Cameroon, on the Gulf of Guinea, is a Central African country of varied terrain and wildlife. Its inland capital, Yaoundé, and its biggest city, the seaport Douala, are transit points to ecotourism sites as well as beach resorts like Kribi – near the Chutes de la Lobé waterfalls, which plunge directly into the sea – and Limbe, where the Limbe Wildlife Centre houses rescued primates.
The country’s name is derived from Rio dos Camarões (“River of Prawns”)—the name given to the Wouri River estuary by Portuguese explorers of the 15th and 16th centuries. Camarões was also used to designate the river’s neighboring mountains. Until the late 19th century, English usage confined the term “the Cameroons” to the mountains, while the estuary was called the Cameroons River or, locally, the Bay. In 1884 the Germans extended the word Kamerun to their entire protectorate, which largely corresponded to the present state.
Due to its high altitude, rich volcanic soils and ample rainfall coffees from Cameroon are of good quality. They are full-bodied flavor with a well-rounded finish with chocolate characteristics.
Coffee production is very important for the economy of Cameroon. The crop is grown extensively in the country, with Robusta more prevalent in the coastal areas and Arabica more widespread in the western highlands. The two varieties of Arabica cultivated are Java and Jamaica of which only Java is resistant to pests such as Coffee Berry Disease and rust. In 2014, Cameroon was ranked the 31st largest producer of coffee in world.
Coffee farming in Cameroon dates to 1884, during the German colonial era. The Germans went up to open trial gardens in Victoria, Ebolowa, Nkongsamba and Dschang. Coffee farming later extended to Yokadouma, Abong-Mbang, Doumé, Lomié and Akonolinga. Around 1927, the coffee plant found its way to the West Region. By 1928, 200,000 coffee seedlings were planted in Dschang. By 1929, the development of coffee farming in Cameroon was thanks to René COSTE, a French Agricultural Engineer appointed to head the farming Station of Dschang. There was a high level of production in 1990 resulting in record export of 156,000 tons. Cameroon was ranked 12th in world ranking. When the production declined, it was attributed to the policies of the government and to the global economic crisis.The government has sought the help of Brazilian experts to suggest solutions, and it has also invested 750 million FCFA – about US$1.5 million for a five-year period as a relief package.

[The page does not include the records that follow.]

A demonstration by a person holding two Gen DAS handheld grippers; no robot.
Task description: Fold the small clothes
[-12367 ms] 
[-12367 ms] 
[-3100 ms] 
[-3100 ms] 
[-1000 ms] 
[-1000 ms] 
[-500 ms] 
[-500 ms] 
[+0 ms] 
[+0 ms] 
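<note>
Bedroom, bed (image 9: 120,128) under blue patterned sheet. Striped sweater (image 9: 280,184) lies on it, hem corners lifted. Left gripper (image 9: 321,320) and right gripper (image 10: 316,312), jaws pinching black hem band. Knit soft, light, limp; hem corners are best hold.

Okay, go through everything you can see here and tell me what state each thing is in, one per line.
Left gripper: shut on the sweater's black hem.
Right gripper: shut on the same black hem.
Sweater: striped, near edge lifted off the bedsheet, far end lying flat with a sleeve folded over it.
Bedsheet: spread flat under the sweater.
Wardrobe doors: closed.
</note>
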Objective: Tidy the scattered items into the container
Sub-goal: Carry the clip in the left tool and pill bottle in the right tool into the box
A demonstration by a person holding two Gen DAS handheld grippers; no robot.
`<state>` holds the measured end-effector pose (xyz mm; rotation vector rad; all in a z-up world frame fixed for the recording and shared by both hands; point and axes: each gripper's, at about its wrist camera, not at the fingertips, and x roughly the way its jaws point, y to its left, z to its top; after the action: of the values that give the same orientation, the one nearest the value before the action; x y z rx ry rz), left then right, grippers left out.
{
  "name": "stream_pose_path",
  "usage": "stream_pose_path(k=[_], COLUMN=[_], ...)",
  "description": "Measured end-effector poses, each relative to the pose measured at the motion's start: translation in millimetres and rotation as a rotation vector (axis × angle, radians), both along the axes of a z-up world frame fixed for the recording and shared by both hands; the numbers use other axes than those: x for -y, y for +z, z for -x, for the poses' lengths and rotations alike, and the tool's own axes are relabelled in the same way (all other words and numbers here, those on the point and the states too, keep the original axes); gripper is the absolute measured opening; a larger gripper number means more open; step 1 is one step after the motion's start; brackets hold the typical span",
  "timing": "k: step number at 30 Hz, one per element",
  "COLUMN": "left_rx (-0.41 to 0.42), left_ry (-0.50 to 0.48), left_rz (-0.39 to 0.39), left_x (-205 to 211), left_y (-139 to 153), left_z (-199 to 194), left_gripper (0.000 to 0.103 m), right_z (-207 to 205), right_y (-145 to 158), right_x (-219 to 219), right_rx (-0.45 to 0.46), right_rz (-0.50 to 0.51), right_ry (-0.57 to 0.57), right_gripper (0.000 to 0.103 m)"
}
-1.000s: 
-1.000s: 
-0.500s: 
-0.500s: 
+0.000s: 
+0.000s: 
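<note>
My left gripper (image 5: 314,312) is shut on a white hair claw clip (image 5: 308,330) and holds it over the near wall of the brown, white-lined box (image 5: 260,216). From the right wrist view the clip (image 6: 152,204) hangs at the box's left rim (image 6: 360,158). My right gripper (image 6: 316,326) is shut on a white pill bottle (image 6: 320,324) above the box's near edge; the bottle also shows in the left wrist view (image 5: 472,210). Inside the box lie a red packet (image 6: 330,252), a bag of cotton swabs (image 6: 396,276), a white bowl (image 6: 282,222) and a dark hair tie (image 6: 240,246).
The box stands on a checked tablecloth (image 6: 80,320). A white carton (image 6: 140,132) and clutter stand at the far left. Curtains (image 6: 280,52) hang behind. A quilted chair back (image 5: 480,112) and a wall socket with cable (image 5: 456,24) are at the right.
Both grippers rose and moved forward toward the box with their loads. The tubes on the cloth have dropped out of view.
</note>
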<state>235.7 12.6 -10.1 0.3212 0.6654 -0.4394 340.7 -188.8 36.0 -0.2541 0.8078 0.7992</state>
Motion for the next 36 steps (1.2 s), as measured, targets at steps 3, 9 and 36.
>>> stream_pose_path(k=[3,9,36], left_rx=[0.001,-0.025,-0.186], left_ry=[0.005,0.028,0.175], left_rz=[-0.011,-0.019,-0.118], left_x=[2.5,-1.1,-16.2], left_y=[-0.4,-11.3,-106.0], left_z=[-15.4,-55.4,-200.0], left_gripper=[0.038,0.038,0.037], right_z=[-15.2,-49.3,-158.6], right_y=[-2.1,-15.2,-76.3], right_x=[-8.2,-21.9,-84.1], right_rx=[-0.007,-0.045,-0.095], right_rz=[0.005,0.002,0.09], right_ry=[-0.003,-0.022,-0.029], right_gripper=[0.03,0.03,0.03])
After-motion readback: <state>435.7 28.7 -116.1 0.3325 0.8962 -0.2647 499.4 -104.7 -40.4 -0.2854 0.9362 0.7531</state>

Coffee is grown in seven regions of Cameroon; West, Northwest, Littoral, Southwest, South, Centre and East Region. Bamileke and Bamaoun are the high plateau areas where Arabica plantations are located. Robusta, which is a more dominant crop of the country, is grown in middle elevations in western region and also to some degree in Abang Mbang. Arabica and Robusta are partly processed within the country. The production of Cameroon’s coffee is placed under the responsibility of the Ministries of Agriculture and Rural Development (MINADER) and that of Scientific Research and Innovations (MINRESI). Under these ministries there are various projects to boost coffee production.
Cameroonian coffee roasters process only 5% of national production of Arabica and Robusta coffees.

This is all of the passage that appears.